The finding that thyroid hormone is essential for creating red-green cones provides insight into why pre-term babies, who have lowered thyroid hormone levels as they are lacking the maternal supply, have a higher incidence of vision disorders.

“If we can answer what leads a cell to its terminal fate, we are closer to being able to restore color vision for people who have damaged photoreceptors,” Eldred says. “This is a really beautiful question, both visually and intellectually—what is it that allows us to see color?”
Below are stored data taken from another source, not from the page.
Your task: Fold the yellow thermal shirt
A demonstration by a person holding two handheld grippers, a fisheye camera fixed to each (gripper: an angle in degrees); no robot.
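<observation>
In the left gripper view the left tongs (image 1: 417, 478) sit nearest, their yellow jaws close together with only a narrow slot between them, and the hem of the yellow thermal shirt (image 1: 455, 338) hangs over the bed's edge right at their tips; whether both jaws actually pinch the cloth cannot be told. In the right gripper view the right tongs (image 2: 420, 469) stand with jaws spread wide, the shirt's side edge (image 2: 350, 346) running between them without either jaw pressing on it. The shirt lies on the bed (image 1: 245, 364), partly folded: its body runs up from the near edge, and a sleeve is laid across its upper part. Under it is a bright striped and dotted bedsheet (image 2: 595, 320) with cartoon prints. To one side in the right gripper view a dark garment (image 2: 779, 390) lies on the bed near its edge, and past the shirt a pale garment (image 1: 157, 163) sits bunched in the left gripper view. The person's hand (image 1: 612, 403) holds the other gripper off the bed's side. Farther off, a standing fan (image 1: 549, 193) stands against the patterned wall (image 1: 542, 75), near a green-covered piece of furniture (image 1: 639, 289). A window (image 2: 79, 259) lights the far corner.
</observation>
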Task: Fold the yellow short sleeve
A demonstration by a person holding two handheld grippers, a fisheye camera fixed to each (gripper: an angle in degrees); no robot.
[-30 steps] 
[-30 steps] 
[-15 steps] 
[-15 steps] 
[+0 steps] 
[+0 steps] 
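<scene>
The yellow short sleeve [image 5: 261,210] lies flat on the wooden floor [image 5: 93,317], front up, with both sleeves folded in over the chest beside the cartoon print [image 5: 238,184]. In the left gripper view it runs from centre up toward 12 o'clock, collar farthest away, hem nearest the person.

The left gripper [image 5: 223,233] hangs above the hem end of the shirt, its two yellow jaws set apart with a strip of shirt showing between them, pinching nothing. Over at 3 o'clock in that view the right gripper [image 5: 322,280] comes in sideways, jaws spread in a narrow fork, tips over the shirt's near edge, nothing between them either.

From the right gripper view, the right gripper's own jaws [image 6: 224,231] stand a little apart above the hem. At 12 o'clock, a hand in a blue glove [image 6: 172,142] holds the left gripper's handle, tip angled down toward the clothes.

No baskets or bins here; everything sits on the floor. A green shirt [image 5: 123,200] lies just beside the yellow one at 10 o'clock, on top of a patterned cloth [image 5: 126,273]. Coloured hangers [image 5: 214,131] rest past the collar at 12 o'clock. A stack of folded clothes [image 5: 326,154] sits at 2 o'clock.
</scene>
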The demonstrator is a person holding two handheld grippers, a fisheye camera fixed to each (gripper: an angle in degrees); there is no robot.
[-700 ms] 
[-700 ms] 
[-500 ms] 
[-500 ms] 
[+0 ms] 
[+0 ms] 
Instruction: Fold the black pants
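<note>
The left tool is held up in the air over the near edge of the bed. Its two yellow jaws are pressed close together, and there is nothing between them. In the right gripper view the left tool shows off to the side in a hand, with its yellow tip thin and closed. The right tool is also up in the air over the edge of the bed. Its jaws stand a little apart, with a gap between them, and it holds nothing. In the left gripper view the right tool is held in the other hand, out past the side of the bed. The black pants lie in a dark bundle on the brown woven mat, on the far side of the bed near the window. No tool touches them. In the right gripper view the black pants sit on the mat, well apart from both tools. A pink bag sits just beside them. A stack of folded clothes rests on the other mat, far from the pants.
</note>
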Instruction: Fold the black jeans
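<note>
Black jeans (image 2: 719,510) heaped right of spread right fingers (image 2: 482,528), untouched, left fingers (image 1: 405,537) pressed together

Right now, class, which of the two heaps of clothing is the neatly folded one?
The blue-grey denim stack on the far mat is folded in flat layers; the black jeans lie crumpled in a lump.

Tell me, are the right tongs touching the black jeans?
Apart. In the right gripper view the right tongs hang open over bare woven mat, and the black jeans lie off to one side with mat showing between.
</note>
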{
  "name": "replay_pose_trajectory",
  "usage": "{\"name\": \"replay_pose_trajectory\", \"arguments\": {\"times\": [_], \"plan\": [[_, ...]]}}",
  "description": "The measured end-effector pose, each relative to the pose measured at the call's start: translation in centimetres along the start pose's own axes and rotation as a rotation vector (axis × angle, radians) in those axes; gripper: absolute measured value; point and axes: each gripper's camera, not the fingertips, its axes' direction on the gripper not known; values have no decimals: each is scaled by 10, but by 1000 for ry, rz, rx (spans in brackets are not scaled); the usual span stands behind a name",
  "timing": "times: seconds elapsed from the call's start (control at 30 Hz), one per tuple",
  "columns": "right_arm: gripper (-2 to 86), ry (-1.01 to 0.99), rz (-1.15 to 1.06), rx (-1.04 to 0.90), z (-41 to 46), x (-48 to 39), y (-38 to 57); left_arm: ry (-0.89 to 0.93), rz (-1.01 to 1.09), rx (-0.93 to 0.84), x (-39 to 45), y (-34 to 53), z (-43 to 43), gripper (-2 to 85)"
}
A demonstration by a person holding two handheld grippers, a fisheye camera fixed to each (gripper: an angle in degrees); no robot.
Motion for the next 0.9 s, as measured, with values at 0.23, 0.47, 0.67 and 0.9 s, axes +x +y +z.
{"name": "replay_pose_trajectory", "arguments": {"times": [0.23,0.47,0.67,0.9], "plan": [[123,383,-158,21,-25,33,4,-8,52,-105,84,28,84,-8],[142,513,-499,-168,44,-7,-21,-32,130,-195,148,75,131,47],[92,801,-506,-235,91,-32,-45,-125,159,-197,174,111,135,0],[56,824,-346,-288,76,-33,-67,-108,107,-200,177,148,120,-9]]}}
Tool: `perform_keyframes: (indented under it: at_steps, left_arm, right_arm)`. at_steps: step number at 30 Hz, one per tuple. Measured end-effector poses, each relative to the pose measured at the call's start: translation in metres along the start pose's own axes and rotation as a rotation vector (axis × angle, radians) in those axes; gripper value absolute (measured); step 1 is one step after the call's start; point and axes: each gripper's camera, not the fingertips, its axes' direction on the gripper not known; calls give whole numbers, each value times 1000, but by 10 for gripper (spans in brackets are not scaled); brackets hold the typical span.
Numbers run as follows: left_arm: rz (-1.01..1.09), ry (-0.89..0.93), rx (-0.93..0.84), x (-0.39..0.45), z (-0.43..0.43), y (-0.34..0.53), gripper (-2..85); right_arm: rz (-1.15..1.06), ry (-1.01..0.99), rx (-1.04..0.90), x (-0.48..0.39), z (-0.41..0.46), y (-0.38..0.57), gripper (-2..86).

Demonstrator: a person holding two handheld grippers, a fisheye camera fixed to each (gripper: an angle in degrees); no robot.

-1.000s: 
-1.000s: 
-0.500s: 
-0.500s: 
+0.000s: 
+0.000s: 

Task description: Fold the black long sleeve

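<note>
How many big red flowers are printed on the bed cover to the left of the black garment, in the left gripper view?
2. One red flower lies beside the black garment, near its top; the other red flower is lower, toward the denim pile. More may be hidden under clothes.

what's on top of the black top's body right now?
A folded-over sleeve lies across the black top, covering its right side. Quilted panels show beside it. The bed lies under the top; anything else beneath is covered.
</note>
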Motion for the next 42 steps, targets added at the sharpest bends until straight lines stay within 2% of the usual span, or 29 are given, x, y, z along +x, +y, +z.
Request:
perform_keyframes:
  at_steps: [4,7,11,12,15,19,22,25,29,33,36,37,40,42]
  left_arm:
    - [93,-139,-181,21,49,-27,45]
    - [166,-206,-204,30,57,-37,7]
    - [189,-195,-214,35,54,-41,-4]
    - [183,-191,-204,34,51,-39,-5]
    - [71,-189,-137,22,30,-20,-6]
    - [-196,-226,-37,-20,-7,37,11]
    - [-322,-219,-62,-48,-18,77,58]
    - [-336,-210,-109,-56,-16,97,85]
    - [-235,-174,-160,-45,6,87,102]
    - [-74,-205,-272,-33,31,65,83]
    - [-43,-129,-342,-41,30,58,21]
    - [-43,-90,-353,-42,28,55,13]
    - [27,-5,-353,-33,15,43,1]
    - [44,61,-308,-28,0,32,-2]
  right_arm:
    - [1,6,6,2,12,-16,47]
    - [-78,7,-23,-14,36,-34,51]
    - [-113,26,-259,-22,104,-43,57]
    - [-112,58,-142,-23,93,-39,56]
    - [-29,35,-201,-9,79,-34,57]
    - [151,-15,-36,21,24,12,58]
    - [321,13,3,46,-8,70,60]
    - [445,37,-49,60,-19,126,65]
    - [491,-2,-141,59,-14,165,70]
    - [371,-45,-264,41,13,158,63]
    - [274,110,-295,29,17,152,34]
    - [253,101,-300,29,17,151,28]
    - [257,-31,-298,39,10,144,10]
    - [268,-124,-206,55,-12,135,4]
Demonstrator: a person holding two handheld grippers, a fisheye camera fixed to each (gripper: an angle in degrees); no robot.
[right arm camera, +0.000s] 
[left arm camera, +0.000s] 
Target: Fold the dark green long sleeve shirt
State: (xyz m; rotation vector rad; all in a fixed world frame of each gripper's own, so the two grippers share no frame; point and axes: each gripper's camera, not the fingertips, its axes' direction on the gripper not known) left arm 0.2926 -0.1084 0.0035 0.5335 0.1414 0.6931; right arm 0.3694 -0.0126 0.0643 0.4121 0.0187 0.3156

These findings are a first step for the lab. In the future, the researchers would like to use organoids to learn even more about color vision and the mechanisms involved in the creation of other regions of the retina, such as the macula. Since macular degeneration is one of the leading causes of blindness in people, understanding how to grow a new macula could lead to clinical treatments.

“What’s exciting about this is our work establishes human organoids as a model system to study mechanisms of human development,” Johnston says. “What’s really pushing the limit here is that these organoids take nine months to develop just like a human baby. So what we’re really studying is fetal development.”

The research appears in the journal Science.

Additional researchers who contributed to the work are from Johns Hopkins; the Shiley Eye Institute of the University of California, San Diego; and the National Institutes of Health.

The Pew Charitable Trusts, the Howard Hughes Medical Institute, the National Science Foundation, and the National Institutes of Health funded the study.